[Stored entries]
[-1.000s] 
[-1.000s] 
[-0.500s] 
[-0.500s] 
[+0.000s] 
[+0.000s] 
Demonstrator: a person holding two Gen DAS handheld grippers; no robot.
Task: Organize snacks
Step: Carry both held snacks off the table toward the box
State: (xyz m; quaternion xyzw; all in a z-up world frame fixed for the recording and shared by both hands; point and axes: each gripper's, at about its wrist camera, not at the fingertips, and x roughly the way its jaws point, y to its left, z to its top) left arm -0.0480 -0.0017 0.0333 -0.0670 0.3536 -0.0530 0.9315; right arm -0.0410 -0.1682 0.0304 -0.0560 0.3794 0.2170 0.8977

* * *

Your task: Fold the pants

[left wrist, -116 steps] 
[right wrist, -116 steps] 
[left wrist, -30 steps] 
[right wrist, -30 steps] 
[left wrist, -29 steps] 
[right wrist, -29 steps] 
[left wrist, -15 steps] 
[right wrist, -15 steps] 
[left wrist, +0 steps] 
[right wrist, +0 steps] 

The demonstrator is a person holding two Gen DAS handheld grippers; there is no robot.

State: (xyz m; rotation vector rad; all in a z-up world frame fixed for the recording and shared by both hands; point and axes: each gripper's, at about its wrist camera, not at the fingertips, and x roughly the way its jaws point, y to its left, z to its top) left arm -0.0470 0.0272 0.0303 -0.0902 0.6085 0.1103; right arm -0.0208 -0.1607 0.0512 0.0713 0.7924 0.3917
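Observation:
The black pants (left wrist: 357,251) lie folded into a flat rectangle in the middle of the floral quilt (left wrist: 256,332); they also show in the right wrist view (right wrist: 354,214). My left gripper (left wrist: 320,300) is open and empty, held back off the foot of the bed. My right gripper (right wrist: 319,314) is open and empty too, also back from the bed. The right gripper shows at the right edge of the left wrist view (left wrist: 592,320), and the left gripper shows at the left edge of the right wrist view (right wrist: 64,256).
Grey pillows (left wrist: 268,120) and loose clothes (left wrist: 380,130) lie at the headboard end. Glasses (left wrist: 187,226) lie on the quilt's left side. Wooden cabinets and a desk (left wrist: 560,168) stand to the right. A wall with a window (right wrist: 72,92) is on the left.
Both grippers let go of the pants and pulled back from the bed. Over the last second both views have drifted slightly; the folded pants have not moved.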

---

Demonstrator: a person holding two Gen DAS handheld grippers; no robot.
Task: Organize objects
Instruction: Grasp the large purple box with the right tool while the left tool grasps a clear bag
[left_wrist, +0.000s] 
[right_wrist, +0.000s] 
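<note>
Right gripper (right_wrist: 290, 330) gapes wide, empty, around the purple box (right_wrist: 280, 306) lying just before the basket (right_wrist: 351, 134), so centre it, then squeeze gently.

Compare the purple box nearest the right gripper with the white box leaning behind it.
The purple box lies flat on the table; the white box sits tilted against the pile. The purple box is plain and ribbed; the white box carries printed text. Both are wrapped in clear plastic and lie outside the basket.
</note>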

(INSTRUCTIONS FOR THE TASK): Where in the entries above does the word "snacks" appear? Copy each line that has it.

(RESULT OF THIS TASK):
Task: Organize snacks
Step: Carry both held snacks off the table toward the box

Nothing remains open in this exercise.